About this exercise
Print the entire listing. Each line must match the original exactly.

Source data
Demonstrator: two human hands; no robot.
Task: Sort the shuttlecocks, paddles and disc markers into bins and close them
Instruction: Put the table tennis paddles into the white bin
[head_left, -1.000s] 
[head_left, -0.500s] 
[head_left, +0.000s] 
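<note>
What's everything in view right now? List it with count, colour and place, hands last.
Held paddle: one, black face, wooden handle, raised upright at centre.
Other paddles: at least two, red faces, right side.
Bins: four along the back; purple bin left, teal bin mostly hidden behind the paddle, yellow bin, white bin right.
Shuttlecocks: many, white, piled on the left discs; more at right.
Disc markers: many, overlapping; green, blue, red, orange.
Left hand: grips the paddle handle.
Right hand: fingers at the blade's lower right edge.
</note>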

Exercise output
Demonstrator: two human hands; no robot.
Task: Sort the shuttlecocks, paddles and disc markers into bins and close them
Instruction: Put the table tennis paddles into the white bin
[head_left, -1.000s] 
[head_left, -0.500s] 
[head_left, +0.000s] 
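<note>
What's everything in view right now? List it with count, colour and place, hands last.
Held paddle: one, black face, wooden handle, raised upright at centre.
Other paddles: at least two, red faces, right side.
Bins: four along the back; purple bin left, teal bin mostly hidden behind the paddle, yellow bin, white bin right.
Shuttlecocks: many, white, piled on the left discs; more at right.
Disc markers: many, overlapping; green, blue, red, orange.
Left hand: grips the paddle handle.
Right hand: fingers at the blade's lower right edge.
</note>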

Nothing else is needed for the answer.